(WORK INSTRUCTION): Locate the string "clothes" in the records below. Copy every line where it occurs.

Dataset items

§ §

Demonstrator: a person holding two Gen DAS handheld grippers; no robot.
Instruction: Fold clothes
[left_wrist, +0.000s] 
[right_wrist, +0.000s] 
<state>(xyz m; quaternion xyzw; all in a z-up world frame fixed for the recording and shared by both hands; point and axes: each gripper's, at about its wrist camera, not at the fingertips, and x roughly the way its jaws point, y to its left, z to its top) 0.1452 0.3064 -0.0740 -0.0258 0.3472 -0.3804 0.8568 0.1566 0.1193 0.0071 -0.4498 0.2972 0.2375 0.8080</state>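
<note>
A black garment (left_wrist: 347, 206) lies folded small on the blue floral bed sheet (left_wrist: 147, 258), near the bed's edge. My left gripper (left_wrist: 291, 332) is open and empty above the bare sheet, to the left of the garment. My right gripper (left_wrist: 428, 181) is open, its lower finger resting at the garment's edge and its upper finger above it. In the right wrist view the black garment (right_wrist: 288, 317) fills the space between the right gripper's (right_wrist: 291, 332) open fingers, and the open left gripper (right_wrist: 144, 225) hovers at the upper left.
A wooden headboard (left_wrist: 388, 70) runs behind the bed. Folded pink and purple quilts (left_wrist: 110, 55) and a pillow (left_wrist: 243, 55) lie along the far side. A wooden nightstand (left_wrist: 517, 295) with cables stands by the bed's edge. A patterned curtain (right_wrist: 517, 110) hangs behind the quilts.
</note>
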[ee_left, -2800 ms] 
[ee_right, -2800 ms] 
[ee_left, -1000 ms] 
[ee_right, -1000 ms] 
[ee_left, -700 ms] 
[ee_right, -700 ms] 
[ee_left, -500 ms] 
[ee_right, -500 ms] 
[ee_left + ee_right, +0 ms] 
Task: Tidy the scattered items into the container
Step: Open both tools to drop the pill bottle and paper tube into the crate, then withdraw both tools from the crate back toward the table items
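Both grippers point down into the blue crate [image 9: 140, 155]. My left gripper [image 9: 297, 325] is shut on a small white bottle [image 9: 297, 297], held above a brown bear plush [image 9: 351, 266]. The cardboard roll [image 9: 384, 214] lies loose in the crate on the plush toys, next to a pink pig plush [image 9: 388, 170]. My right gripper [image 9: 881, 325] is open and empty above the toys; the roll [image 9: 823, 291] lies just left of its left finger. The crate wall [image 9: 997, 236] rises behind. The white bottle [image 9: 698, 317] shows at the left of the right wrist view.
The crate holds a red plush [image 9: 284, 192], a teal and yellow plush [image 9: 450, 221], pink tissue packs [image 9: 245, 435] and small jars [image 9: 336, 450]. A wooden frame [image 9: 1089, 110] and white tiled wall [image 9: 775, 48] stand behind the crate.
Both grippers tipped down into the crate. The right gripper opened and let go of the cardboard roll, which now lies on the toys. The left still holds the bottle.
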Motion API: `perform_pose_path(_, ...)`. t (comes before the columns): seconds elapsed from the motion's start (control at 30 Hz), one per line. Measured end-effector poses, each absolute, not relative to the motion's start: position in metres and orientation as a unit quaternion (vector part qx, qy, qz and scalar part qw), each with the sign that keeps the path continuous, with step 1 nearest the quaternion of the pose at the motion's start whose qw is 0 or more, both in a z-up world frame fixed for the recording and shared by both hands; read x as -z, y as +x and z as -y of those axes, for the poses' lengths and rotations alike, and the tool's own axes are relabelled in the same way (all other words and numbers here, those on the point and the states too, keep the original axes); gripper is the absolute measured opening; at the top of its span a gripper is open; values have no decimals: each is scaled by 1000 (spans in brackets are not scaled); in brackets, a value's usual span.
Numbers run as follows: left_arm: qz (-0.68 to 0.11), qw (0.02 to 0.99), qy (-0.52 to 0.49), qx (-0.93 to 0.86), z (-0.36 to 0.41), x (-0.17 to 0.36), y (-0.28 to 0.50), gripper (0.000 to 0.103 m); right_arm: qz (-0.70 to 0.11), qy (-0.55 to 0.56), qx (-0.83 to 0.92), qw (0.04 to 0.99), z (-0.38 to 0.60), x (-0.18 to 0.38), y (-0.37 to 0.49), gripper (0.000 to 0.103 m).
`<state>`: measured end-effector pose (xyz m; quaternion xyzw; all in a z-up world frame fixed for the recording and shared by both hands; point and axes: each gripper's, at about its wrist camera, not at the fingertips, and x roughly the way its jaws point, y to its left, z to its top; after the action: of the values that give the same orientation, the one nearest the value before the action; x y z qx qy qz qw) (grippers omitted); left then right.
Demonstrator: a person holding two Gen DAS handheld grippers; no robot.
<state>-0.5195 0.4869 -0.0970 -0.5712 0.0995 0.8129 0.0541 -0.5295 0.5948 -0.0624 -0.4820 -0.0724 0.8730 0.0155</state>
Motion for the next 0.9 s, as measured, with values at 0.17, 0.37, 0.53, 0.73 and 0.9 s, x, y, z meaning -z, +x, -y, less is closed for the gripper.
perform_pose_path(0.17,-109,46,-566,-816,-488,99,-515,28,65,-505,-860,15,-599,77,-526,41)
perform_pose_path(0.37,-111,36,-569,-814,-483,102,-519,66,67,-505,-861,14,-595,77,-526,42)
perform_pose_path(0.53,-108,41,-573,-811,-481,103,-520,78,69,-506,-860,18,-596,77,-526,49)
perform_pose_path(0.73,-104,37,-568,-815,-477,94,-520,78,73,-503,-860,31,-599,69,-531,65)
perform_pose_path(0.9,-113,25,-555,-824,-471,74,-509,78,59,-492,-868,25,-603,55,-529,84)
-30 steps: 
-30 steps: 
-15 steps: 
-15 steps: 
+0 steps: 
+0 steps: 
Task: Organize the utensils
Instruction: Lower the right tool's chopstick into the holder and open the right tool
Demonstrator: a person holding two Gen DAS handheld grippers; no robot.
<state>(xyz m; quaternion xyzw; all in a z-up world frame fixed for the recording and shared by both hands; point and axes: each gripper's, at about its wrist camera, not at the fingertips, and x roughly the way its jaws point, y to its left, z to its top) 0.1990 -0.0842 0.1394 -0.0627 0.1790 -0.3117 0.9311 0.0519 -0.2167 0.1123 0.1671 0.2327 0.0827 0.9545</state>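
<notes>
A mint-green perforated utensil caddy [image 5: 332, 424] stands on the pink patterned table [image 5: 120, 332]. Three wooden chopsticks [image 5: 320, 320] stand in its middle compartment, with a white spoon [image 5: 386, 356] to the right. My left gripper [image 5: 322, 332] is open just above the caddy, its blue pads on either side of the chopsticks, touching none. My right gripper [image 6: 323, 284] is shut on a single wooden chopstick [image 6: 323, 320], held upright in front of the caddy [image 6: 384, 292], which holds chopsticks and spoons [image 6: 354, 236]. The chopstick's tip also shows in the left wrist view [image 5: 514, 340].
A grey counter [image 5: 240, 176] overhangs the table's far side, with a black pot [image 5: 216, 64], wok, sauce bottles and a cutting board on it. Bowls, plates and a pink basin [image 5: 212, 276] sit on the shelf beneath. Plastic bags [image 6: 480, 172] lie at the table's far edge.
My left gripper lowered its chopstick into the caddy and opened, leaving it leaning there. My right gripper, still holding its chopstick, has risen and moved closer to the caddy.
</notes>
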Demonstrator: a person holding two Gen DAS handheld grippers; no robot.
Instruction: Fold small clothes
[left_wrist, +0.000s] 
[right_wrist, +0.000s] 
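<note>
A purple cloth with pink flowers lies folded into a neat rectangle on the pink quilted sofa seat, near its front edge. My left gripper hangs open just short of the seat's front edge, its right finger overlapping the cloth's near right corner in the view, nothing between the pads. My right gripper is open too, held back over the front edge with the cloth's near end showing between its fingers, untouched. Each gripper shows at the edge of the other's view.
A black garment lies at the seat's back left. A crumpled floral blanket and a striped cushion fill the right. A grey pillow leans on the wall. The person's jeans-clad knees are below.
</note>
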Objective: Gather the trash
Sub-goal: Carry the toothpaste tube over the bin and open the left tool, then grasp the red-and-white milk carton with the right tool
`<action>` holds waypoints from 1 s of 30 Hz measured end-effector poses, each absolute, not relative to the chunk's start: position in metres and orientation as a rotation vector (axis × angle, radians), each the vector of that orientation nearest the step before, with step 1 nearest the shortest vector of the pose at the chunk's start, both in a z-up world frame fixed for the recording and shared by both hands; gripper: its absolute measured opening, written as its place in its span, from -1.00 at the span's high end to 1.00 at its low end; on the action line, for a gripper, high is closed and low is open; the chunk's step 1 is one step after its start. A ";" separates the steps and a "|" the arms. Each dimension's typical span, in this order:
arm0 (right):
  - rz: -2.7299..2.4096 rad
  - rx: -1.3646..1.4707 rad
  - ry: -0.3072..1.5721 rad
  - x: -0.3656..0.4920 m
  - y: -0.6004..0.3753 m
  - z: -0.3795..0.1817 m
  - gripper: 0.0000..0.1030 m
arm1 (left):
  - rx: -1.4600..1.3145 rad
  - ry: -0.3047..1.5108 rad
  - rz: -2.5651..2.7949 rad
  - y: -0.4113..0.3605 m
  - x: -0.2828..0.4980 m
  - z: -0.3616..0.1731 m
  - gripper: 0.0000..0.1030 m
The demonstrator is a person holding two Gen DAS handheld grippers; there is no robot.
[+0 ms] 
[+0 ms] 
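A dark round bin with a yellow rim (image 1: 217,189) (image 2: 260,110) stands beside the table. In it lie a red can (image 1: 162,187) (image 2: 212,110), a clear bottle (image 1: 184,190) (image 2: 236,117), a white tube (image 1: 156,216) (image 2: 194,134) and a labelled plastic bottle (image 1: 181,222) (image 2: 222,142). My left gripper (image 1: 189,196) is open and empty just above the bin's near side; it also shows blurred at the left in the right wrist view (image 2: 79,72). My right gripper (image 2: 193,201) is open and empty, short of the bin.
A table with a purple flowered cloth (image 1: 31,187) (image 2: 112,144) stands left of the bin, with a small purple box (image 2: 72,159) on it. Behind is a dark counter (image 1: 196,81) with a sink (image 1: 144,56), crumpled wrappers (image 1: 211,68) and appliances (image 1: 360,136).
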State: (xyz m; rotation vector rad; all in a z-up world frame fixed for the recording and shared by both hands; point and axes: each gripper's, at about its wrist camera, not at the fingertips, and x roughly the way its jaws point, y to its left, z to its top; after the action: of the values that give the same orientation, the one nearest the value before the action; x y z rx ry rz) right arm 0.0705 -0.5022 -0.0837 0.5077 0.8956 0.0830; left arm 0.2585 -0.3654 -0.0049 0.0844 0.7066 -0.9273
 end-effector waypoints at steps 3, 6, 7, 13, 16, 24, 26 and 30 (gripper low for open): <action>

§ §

(ANSWER SECTION):
Instruction: Fold clothes
Instruction: Fold small clothes

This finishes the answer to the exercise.